Маранта потихоньку вылезла из постели и, как была, нагая уселась на пол посреди спальни. Меч класть перед собой было не обязательно, но она это сделала, так как чувствовала себя намного уверенней, когда любимое оружие было рядом.

Итак, она собиралась снова проделать то, что сделала недавно – отторгнуть свою душу от тела и послать её на разведку, а будет надо, то и в бой, чтобы спасти непутёвых сорвиголов! Памятуя, как всё происходило в прошлый раз, она понимала, что сильно рискует, но как и в прошлый раз, не видела иного выхода.

Воительница сосредоточилась, проделала все необходимые манипуляции, что и тогда, во время битвы с зомбаками, и … на удивление легко вышла из своего тела! Видно идти по проторенному пути было легче. Что ж, этим не грех воспользоваться! Вдруг на её плечо легла знакомая рука, и мягкий голос мужа спросил:

– Ты куда это собралась?

– К ним, – отвечала Маранта чистую правду, потому что лгать в таком состоянии было совершенно невозможно. – Там что-то неладно со Стефаном, и я иду на выручку.

– Подожди, я с тобой!

И тут Маранта сообразила, что рука Михала лежит не на плече её физического тела, а, если можно так выразиться, на плече её души! А это значит!.. Мгновенный ужас охватил её, но, обернувшись, она увидела, что от души Михала, стоящей рядом, к его телу, лежащему на кровати, тянется прочный, хоть и невесомый канат, такой же, как у неё. Это значит, что он присоединился к ней во сне и, (слава тебе, Господи!), не умер!

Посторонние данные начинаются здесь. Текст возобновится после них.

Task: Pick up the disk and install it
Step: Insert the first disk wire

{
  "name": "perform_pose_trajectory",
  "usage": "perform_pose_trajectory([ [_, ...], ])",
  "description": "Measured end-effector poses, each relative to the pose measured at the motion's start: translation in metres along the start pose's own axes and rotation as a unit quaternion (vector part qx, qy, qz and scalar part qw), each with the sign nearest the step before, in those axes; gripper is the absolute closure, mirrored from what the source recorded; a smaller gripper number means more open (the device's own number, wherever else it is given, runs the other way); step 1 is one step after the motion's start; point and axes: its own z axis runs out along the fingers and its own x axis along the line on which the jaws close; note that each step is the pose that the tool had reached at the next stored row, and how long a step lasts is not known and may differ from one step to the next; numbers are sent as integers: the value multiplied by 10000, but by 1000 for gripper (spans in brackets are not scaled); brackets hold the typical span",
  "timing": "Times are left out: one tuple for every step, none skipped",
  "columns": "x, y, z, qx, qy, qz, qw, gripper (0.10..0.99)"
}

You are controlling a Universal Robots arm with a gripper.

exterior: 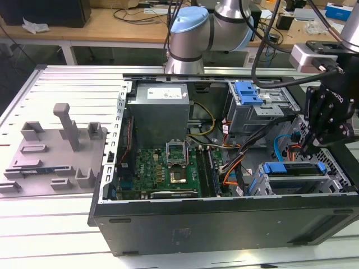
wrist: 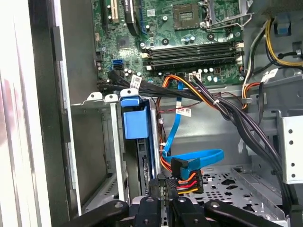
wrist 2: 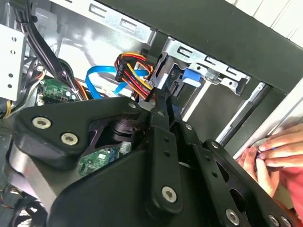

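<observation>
- The open computer case [exterior: 224,224] lies on its side on the ribbed metal bench [exterior: 33,235]. Its dark outer wall fills the lower middle of the exterior view.
- Just behind that wall, at the lower right of the frame, the disk [exterior: 293,167] sits inside a metal drive cage [exterior: 336,188], with its blue carrier edge facing up. In the first wrist view the blue carrier [wrist: 136,120] shows seated between the cage walls.
- The hand [exterior: 305,148] hangs directly above the disk at the right of the frame. Its fingers are drawn together with nothing between them, and the tips are just beside the carrier. In both wrist views the tips [wrist 2: 163,100] [wrist: 161,182] point at a cluster of cable plugs, next to a looping blue data cable [wrist: 199,158].
- A person's fingers [wrist 2: 279,151] rest outside the case in the second wrist view.
- The green motherboard [exterior: 168,165] occupies the centre.
- A grey moulded fixture [exterior: 56,145] stands on the bench at centre left.
- Farther back are the grey power supply [exterior: 160,109] and a smaller blue latch [exterior: 248,92] on an upper cage.
- The robot arm [exterior: 193,28] rises at top centre.
</observation>
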Motion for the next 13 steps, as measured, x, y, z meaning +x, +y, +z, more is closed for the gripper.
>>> perform_pose_trajectory([
  [0, -1, 0, 4, 1, -45, 10000, 922],
  [0, -1, 2, 11, 6, -120, 9999, 922],
  [0, -2, 3, 14, 12, -148, 9999, 922],
  [0, -1, 3, 15, 20, -160, 9999, 922],
  [1, 0, 3, 6, 41, -165, 9999, 922],
  [0, -3, 2, -42, 81, -172, 9998, 922],
  [-1, -13, 1, -144, 158, -182, 9996, 922],
  [-8, -32, 2, -179, 194, -189, 9995, 922],
  [-17, -50, 2, -182, 201, -196, 9994, 922],
  [-25, -60, 1, -183, 208, -200, 9994, 922],
  [-35, -67, 1, -183, 217, -203, 9994, 922],
  [-56, -68, -2, -183, 244, -204, 9993, 922],
  [-65, -67, -1, -181, 267, -205, 9993, 922],
])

– Но как же ты?.. – начала Маранта, но бесплотный Михал рядом только пожал плечами.

– Не знаю, но мне показалось, что ты меня вытянула.

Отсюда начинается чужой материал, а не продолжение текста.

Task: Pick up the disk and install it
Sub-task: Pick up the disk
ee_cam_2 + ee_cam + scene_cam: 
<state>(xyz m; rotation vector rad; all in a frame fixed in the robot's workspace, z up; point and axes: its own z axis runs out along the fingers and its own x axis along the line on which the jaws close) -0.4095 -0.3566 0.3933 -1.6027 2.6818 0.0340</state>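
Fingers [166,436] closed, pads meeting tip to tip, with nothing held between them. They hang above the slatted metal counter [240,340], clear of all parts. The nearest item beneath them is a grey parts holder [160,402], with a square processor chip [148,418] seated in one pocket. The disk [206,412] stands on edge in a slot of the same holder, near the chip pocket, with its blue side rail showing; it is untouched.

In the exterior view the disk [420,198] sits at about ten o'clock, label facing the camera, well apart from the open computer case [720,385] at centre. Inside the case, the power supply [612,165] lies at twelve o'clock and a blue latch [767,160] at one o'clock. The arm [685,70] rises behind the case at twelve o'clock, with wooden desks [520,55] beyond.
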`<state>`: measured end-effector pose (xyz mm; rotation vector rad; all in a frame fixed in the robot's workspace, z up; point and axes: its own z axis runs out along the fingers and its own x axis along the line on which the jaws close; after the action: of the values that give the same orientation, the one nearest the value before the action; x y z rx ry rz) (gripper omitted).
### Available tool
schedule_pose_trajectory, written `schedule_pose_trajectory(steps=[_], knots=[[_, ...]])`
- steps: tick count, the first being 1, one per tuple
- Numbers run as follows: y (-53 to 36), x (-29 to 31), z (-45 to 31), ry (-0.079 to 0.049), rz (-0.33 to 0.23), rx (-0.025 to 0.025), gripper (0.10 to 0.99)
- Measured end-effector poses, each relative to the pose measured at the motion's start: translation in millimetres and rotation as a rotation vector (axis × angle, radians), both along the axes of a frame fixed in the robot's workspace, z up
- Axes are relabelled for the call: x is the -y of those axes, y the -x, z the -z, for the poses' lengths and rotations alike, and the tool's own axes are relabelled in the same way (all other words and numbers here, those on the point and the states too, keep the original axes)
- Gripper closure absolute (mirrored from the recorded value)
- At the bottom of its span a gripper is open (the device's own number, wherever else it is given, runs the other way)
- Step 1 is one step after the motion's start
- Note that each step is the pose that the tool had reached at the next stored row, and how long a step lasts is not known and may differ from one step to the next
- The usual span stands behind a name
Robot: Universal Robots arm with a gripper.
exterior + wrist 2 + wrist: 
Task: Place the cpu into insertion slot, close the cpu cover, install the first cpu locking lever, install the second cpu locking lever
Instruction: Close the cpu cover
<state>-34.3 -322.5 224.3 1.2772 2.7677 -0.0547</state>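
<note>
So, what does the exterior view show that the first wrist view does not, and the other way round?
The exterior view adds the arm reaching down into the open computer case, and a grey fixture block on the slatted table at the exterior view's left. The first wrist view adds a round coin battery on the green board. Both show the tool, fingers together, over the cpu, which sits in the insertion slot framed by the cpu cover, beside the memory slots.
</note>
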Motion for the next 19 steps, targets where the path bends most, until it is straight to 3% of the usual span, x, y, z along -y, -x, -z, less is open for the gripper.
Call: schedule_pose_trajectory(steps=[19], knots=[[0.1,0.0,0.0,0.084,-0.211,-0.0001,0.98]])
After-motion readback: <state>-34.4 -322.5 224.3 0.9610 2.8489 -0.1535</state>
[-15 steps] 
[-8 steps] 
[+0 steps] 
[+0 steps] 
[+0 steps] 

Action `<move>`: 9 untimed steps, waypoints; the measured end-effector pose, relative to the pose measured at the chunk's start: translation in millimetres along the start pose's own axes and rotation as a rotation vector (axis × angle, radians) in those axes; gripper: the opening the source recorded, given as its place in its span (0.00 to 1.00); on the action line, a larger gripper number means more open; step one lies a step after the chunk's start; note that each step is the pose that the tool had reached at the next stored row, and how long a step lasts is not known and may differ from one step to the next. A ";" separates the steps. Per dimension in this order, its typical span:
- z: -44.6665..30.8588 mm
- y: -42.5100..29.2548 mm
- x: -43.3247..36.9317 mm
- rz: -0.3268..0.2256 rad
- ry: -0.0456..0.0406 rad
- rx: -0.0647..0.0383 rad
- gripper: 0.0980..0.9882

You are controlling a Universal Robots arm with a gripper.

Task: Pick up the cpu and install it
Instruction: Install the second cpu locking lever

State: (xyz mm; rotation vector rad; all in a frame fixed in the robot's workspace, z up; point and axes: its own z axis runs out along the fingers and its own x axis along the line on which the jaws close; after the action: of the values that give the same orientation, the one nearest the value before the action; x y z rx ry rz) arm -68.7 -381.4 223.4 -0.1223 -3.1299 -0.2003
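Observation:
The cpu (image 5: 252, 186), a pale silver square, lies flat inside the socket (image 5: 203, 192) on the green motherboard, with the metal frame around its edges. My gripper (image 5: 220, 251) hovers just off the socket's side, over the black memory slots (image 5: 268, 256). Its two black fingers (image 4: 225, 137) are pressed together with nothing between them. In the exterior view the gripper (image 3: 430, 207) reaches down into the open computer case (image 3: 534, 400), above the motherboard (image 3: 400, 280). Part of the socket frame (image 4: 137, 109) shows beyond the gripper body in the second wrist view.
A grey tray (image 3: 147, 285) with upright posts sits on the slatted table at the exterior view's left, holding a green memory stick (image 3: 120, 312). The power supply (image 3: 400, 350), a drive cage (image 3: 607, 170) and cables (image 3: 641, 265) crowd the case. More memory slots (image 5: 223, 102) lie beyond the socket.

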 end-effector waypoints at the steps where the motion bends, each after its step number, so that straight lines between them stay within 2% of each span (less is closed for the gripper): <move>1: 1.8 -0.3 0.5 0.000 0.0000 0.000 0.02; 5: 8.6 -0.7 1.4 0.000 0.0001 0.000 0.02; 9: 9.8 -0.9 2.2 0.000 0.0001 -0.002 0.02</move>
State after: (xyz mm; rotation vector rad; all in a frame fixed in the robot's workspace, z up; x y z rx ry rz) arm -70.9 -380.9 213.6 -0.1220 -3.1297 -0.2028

Вытянула? Что это значит? Но ответ нашёлся тут же: Маранта увидела то, чего не видела раньше – короткий, толстый канат, похожий на те, что соединяли их с телами, но на сей раз, он соединял их души! Воительница понятия не имела о том, что бы это значило, но, похоже, что именно за этот канат, напоминающий пуповину, она его и "вытянула".

– Но ведь это же опасно! – слабо запротестовала Маранта. – Я в прошлый раз чуть было…

 

– Знаю, – прервал её Михал. – Но мы здесь вообще-то не для того, чтобы бегать от опасностей. А потому, не будем терять времени и полетели. Или пошли, ну, в общем, тебе виднее! А по дороге расскажешь мне, что ты там такое почувствовала насчёт Стефана?

Маранте ничего не оставалось, как взять мужа за руку и взмыть вверх, не обращая внимания на чердачные перекрытия и крышу. Взлетая над домом, она подумала только: "Надеюсь, что никто не съест наши тела в наше отсутствие, ведь мы же без охраны? Обидно, если некуда будет вернуться!"